¿Cómo debe ser el aspecto del agua dentro de un sistema de calefacción?

El aspecto del agua dentro de un sistema de calefacción puede dar una idea del estado del sistema y de si funciona correctamente. Lo ideal es que el agua cumpla las siguientes características:

Aspecto ideal:

  • Transparente o ligeramente teñida: El agua debe ser generalmente clara o ligeramente teñida si se trata con inhibidores de corrosión u otros aditivos. Algunos sistemas utilizan inhibidores de color que dan al agua un tono suave.
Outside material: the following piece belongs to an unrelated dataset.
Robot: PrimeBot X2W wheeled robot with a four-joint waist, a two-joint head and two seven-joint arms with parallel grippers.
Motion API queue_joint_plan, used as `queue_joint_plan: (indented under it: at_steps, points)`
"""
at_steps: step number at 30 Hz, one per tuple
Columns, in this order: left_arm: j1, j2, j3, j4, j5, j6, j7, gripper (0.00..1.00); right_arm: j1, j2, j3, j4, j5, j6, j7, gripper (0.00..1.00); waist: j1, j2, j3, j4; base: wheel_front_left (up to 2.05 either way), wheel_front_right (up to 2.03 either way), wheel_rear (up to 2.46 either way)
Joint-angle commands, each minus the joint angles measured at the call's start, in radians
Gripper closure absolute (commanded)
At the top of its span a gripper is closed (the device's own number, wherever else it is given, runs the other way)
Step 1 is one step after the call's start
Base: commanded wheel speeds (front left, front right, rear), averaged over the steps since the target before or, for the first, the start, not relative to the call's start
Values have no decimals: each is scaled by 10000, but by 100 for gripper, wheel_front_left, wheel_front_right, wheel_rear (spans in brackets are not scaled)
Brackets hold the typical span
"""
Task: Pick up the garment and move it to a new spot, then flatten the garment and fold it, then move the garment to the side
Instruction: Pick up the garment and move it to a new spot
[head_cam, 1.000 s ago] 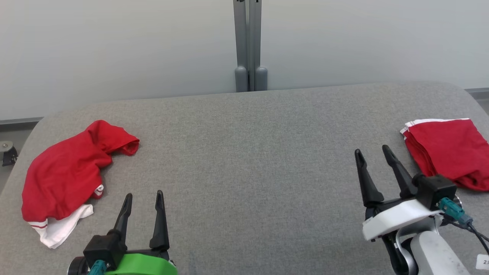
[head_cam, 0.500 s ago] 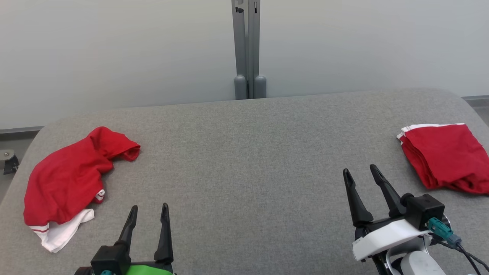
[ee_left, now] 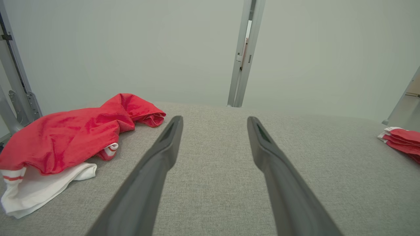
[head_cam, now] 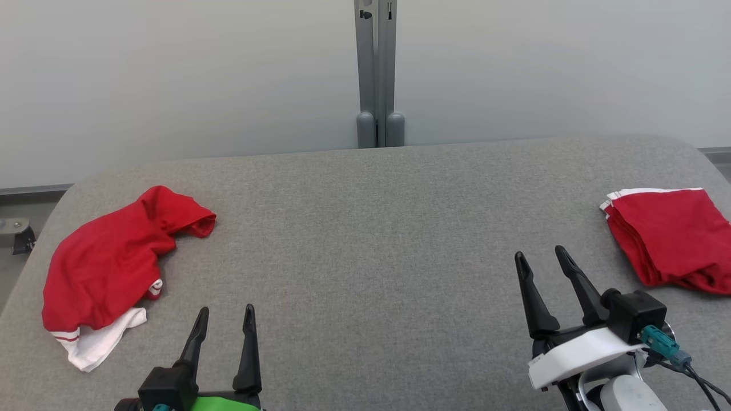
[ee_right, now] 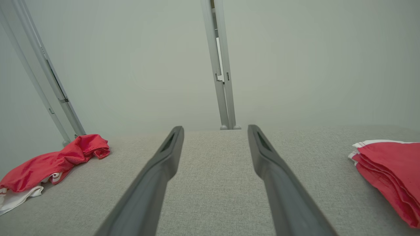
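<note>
Garment (head_cam: 108, 257) sits in neither grip: crumpled red heap with a white striped part sticking out at its near end. Left gripper (head_cam: 226, 310) has both dark fingers spread wide with nothing between them, tips over bare table (head_cam: 365, 240) and pointing at the far edge. Left wrist view confirms this: its gripper (ee_left: 215, 118) is open and the gap shows only grey cloth surface. Right gripper (head_cam: 539, 252) is the same, fingers apart and empty, tilted slightly to the robot's left; its own view (ee_right: 215, 127) shows only table between the fingers. The red heap lies to the left of the left fingers and a bit further out, near but not touching; the left wrist view shows it (ee_left: 65, 134) off the left finger's side, with a strip of table between. From the right wrist it (ee_right: 49, 164) is well apart, at the far left. Folded stack (head_cam: 668, 237) of red cloth with white edges lies just right of the right fingers, near the table's right edge, not touching them. Grey post (head_cam: 377, 68) stands behind the table's far edge against a pale wall.
</note>
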Motion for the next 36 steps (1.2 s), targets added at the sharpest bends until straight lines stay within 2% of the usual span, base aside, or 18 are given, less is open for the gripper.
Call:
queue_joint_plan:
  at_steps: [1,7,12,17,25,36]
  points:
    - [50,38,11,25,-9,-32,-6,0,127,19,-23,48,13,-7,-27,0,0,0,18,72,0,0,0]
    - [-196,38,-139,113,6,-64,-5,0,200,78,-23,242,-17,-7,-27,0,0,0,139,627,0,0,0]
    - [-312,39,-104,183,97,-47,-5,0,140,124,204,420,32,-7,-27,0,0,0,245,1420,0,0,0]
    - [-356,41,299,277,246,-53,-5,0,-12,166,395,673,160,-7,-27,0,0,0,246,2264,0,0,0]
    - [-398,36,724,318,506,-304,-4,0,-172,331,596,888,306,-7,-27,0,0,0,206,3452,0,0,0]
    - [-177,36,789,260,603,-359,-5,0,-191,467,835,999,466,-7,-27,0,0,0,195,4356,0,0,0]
Apariencia poco saludable o problemática:

  1. Agua turbia o enturbiada:
    • Indica contaminación con partículas en suspensión, residuos o sedimentos.
    • A menudo es un signo de corrosión, acumulación de incrustaciones o formación de lodos.
  2. Agua de color óxido (marrón/rojo):
    • Sugiere la presencia de óxido o corrosión en componentes metálicos, como tuberías de hierro o radiadores.
    • Un problema común en sistemas donde los niveles de pH son demasiado bajos o ha entrado oxígeno en el sistema.
  3. Agua negra:
    • Indica una gran acumulación de lodos, a menudo causada por una combinación de corrosión y residuos.
    • El agua negra suele contener magnetita, un subproducto del hierro oxidado, que puede restringir el flujo y reducir la eficiencia.
  4. Agua verde:
    • Esto puede indicar la corrosión de los componentes de cobre del sistema.
    • Esto suele ocurrir cuando los niveles de pH son demasiado ácidos o no hay inhibidores presentes.
  5. Agua espumosa o aceitosa:
    • Sugiere contaminación con sustancias no compatibles o la presencia de aire y otros problemas en el sistema.

Consejos de mantenimiento:

  1. Enjuague y limpie con regularidad:
    • Si el agua está descolorida o contiene residuos, puede ser útil enjuagar el sistema y añadir agua tratada limpia.
  2. Utilice inhibidores:
    • Añada inhibidores de corrosión para proteger los componentes internos del óxido y las incrustaciones.
  3. Compruebe si hay fugas:
    • El agua descolorida puede indicar fugas que permiten la entrada de oxígeno o contaminantes en el sistema.
  4. Pruebas periódicas:
    • Compruebe el pH y verifique si hay sólidos en suspensión u otros indicadores de contaminación durante el mantenimiento rutinario.

Mantener el agua limpia y tratada adecuadamente garantiza una transferencia de calor eficiente, reduce el riesgo de daños y prolonga la vida útil del sistema de calefacción.